From: Mikulas Patocka <[email protected]>

Until now bio-based DM core has always cloned an incoming bio, remapped
the clone bio to a low layer, dealt with the clone's completion and then
finally completed the original bio.  This cloning can be avoided for
READ and WRITE bios if the target opts-in by setting ti->no_clone.

Avoiding cloning for READ and WRITE bios improves performance of targets
that do very little work in response to each bio (e.g. dm-linear and
dm-striped).

The improvement is accomplished by changing DM core to allocate a
'dm_noclone' structure (that is quite small) instead of cloning the bio.
The bio's bi_end_io and bi_private are saved in the 'dm_noclone' before
they are overwritten and the bio passed to the lower block device.

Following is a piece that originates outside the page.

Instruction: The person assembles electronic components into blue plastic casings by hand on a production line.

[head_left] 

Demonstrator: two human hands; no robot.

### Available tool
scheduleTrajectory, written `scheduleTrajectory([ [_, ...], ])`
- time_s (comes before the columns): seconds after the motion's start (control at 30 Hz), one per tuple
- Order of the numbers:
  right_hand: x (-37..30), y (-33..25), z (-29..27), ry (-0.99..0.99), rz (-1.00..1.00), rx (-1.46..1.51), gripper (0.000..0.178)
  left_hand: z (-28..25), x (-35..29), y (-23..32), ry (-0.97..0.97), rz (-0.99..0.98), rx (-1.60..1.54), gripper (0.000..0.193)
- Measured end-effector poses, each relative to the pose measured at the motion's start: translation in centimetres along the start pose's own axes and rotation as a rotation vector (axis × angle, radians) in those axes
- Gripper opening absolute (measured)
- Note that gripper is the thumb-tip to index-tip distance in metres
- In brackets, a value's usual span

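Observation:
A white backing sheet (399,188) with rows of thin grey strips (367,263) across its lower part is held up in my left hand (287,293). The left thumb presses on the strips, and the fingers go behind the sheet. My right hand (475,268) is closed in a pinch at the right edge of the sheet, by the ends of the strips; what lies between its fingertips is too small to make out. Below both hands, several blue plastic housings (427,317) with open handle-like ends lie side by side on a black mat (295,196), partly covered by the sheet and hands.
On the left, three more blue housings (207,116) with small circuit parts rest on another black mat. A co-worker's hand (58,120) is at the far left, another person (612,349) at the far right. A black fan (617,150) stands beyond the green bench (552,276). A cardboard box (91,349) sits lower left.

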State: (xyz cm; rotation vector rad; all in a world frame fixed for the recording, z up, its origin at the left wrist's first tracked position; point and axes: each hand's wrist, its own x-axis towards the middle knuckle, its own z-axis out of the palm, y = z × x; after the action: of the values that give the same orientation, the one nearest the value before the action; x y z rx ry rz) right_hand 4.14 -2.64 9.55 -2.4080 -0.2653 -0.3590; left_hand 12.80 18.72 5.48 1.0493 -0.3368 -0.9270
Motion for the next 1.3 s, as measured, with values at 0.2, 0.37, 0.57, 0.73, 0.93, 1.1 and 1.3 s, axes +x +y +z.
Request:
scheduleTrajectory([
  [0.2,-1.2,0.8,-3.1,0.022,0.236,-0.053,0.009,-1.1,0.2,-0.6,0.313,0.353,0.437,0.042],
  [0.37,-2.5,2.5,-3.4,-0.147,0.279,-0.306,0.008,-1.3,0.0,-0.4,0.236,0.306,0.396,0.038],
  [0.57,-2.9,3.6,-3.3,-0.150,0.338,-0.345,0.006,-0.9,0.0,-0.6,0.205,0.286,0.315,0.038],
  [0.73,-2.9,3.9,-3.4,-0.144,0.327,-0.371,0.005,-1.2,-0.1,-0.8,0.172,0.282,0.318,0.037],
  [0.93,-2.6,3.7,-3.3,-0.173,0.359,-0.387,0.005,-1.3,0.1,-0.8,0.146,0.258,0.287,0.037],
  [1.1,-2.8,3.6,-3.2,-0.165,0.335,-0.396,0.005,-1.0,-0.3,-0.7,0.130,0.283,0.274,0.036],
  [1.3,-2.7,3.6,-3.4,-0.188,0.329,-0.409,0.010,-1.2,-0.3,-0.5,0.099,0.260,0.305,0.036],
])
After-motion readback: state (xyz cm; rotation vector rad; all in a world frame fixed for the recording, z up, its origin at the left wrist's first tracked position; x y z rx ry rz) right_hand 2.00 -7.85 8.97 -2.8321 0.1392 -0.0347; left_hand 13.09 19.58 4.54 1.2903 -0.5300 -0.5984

When the bio is finished, the function noclone_endio restores the values
bi_end_io and bi_private and passes the bio to the original bi_end_io
function.

If the allocation of the 'struct dm_noclone' fails then bio-based DM
falls back to the traditional bio cloning IO path that is backed my
mempool reservations.

Performance improvement for dm-linear:

x86-64, 2x six-core
/dev/ram0                                       2449MiB/s
/dev/mapper/lin 5.0-rc without optimization     1970MiB/s
/dev/mapper/lin 5.0-rc with optimization        2238MiB/s

arm64, quad core:
/dev/ram0                                       457MiB/s
/dev/mapper/lin 5.0-rc without optimization     325MiB/s
/dev/mapper/lin 5.0-rc with optimization        364MiB/s

Signed-off-by: Mikulas Patocka <[email protected]>
Signed-off-by: Mike Snitzer <[email protected]>
---
 drivers/md/dm-core.h          |  1 +
 drivers/md/dm-linear.c        |  1 +
 drivers/md/dm-stripe.c        |  1 +
 drivers/md/dm-table.c         | 11 +++++++
 drivers/md/dm-zero.c          |  1 +
 drivers/md/dm.c               | 71 ++++++++++++++++++++++++++++++++++++++++++-
 drivers/md/dm.h               |  1 +
 include/linux/device-mapper.h |  5 +++
 8 files changed, 91 insertions(+), 1 deletion(-)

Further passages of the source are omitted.